It won’t be easy. In many ways, the Republican primary has been a game of make-believe from the start.

At this point, every string left un-pulled, every favor not called in, every arcane procedural rule left un-invoked is a concession to a candidate whose ultimate loyalty is not to the party or the country, but to himself. 

The absurdly large field of 17 presidential hopefuls was stuffed with vanity candidates -- former Virginia governor Jim Gilmore, former New York governor George Pataki,  former Arkansas governor Mike Huckabee -- who never had a prayer of winning the nomination, much less the presidency.

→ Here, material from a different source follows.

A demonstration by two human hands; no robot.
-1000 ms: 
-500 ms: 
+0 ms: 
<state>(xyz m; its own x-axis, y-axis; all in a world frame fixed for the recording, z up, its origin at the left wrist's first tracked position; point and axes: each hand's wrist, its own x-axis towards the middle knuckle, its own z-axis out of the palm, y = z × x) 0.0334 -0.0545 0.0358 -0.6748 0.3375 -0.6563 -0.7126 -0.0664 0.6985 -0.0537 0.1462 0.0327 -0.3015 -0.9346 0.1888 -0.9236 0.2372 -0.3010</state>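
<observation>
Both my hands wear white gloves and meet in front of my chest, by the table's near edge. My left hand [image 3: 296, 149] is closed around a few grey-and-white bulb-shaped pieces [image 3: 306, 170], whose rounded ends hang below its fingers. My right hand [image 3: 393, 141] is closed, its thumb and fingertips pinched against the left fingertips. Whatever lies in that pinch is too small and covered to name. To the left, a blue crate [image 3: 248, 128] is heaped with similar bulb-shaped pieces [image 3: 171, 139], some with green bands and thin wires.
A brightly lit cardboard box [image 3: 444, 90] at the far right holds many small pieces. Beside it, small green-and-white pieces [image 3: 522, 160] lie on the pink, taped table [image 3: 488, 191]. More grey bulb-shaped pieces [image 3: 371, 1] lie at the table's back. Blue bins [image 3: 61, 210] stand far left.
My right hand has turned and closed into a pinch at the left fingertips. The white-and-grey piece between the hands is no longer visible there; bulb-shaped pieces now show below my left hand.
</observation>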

Once the field cleared somewhat, the non-Trump wing of the party was still divided between several candidates each insisting that he, and only he, could rally the voters to beat first Trump and then the presumptive Democratic nominee Hillary Clinton. The result was a divided vote that allowed Trump to build a commanding lead despite never winning a majority in a statewide vote until he took 60 percent in New York last night.

Related: Donald Trump Has Reason to Cry Foul Over a ‘Rigged Election’

It’s now blindingly obvious that nobody is going to beat Trump in the sense of winning more delegates than he does heading into the nominating convention in July, regardless of whether or not anybody gets the 1,237 bound delegates necessary to guarantee a first ballot win.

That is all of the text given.